Bodega owners and workers on Monday sounded the alarm over Democratic mayoral candidate Zohran Mamdani’s plan to launch city-owned grocery stores — claiming it’ll put them out of business.
“Competing with the city having business is not going to be something that we can support,” Radhames Rodriguez, president of United Bodegas of America, said during a press conference outside a Gristedes supermarket in Midtown.
Rodriguez, 62, who owns four bodegas in the Bronx, said his stores and others won’t be able to compete with prices at the city-run stores — which would be exempt from paying rent or property taxes under Mamdani’s plan.
“Let’s say they sell a dozen eggs for $1 and the cost to us is $4 … that is going to destroy our business,” he said.
Miguel Valerio, 51, who owns two bodegas in the Bronx, said he worried for the welfare of his dozen employees — and pointed out government workers may not be suited to running a business like his.
“I don’t want to lose my job,” Valerio, a dad of two, told The Post.
“The government doesn’t want to do the same thing I do everyday. I wake up at 5:00, I go to sleep by 11:00 every day,” he added.
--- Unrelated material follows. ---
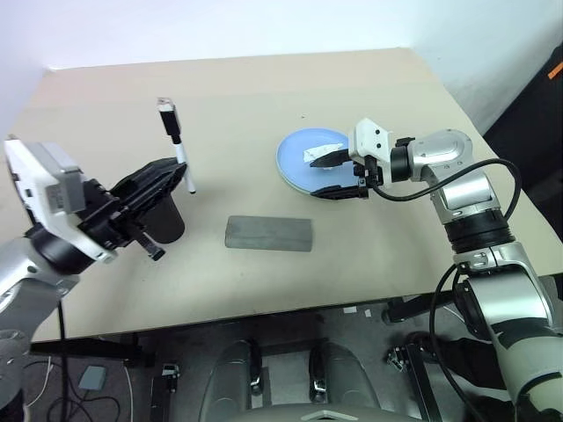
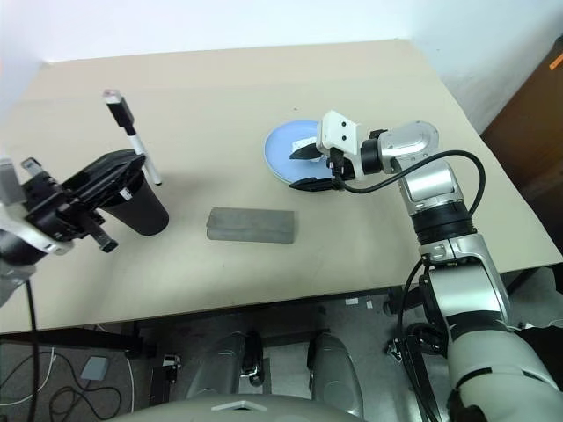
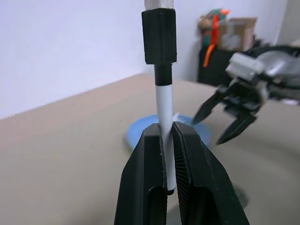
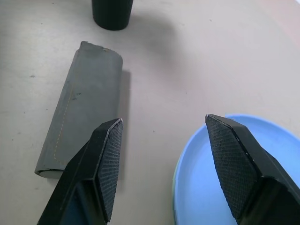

“What is going to happen to people running their business?” Valerio asked. “I have 12 people working for me, that’s what I care about.”
The pilot program is part of Mamdani’s “affordability” platform, aiming to provide New Yorkers with cheaper prices for food and other necessities to customers.
But merchants complained the government-run stores could undercut the prices of privately-run bodegas that are required to pay tax and rent or mortgages, siphoning off customers.
During a podcast interview Monday, Mamdani emphasized the program is a $60 million experiment — one city-owned grocer in each borough, or five total.
“If it isn’t effective at a pilot level it doesn’t deserve to be scaled up,” the Democratic Socialists of America candidate said on the “Plain English” podcast with Derek Thompson.
But bodega and grocery store owners and workers called it a rotten egg, Soviet-style plan that pits the government against small private sector merchants.
“It’s going to be a huge problem. You can’t force us to pay taxes and then be our adversary,” Rafael Garcia, owner of La Economica Meat Choice store on University Avenue in The Bronx, told The Post.
In some bodegas, about two-thirds of the business is from customers with government-financed food stamps and Garcia said there was no doubt those shoppers would flock to the lower-cost, city-run grocery stores.
Francisco Marte, the president of the Bodega and Business Association, said at Monday’s press conference: “Socialism hasn’t been successful anywhere in the world. Even China has turned to capitalism. Come on, this is stupid.”
Gristedes owner John Catsimatidis, who also spoke at the event at Second Avenue and East 40th Street said, “City-owned supermarkets don’t work. Cities do not know how to run a business.”
Progressive Chicago Mayor Brandon Johnson had considered launching a municipal grocery store in the Windy City after a study concluded it was “not only feasible but necessary.”
But Johnson said he put the plan on hold after companies reached out and asked to join the venture, suggesting a public-private partnership to improve access in so-called food desserts or a public market instead.
Government-owned grocery stores have been tried in smaller towns in rural America that lost their last grocers — with mixed results at best.
A town-owned grocery store in 1,400-resident Baldwin, Fla. opened in 2019. The store operated at a loss and closed in March.
A city-owned store set up in Erie, Kan., didn’t attract enough customers and sales to break even and was forced to change its approach. To lower costs, it leased out the building to a private operator to be the grocer, while the city retained ownership, Governing Magazine reported.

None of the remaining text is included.